But even if that succeeds to overcome gravity and bring nuggets to the top and then suddenly stop the agitation, if you leave that pan sitting in the open for a long time - geologically speaking like a million years - those nuggets will still end up sinking right back down to the bottom of the pan again because gravity never stops working and every tiny vibration will move the nugget slightly further down until it hits the bottom of the pan (bedrock) and stops. At least, assuming the wind doesn't blow all the lighter gravel off the top of the pan and expose the nuggets (soil deflation). 

That's why gravity and wind are the principal erosional forces that create nugget concentrations in dry, alluvial fans over time (ignoring for now the wash bottoms). They act upon the gravel daily. That isn't to say there aren't exceptions, especially in cases where landslides and floods have happened relatively recently geologically speaking and are still the dominant sorting factor involved.

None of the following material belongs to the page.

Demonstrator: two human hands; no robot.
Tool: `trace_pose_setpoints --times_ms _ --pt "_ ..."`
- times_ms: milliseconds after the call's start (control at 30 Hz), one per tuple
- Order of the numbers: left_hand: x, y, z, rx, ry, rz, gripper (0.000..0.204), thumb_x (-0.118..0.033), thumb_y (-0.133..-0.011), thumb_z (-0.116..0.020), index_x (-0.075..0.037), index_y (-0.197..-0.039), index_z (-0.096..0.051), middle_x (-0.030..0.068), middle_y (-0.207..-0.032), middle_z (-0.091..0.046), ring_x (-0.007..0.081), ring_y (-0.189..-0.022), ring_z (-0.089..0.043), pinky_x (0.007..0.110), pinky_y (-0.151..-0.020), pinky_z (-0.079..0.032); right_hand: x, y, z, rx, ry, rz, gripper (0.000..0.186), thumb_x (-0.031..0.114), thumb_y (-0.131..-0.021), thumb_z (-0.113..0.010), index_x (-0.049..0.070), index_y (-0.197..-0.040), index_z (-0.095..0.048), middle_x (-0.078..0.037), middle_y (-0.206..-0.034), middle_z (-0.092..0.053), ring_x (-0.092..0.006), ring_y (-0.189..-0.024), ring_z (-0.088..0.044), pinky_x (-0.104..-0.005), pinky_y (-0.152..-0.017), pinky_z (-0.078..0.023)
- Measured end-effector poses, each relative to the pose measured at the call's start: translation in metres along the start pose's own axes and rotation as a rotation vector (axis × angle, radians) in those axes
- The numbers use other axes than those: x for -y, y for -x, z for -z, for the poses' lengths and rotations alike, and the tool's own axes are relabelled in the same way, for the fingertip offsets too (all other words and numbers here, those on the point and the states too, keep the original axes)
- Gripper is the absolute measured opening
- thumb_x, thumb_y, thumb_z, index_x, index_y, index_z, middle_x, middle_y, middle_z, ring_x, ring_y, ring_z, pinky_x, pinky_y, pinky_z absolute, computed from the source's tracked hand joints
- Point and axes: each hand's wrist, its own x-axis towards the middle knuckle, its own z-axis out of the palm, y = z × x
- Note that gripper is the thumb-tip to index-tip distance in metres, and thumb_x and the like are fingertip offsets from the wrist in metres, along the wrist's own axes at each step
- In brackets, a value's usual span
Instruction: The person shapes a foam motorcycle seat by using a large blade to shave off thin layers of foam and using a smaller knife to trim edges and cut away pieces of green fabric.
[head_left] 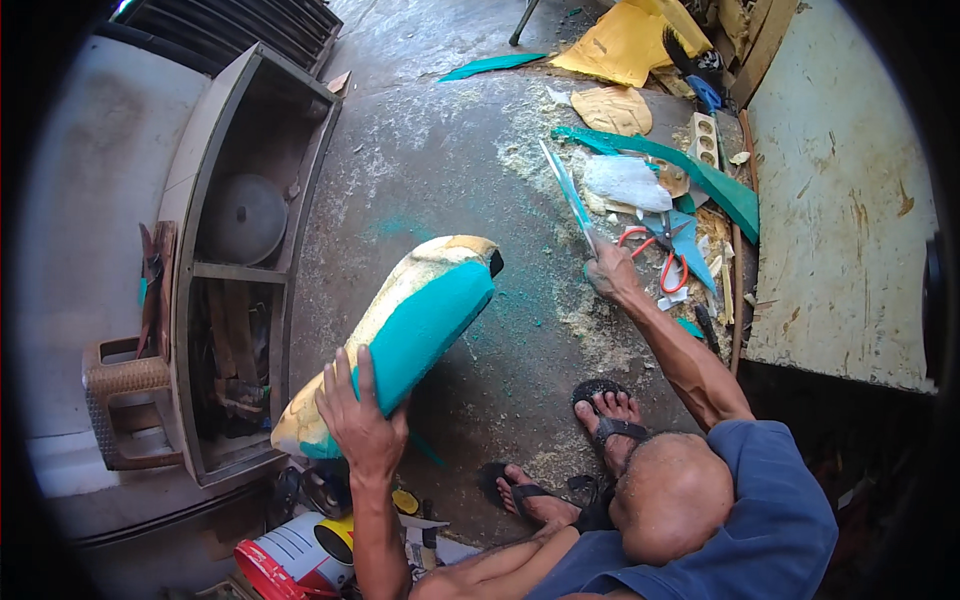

Rich Hill is one such place that seems to have both a massive landslide as well as potentially massive flooding. But even there, it's already clearly visible that bedrock concentration is starting to occur in some areas, and many of the surficial nugget patches appear to be the result of soil deflation. This is because over enough time, gravity and wind become the dominant erosional forces ahead of intermittent chaotic, rare events like landslides.

The amount of density sorting by the gentler, but ever present erosional forces can be used to gauge the age of catastrophic events like landslides and floods, for this reason.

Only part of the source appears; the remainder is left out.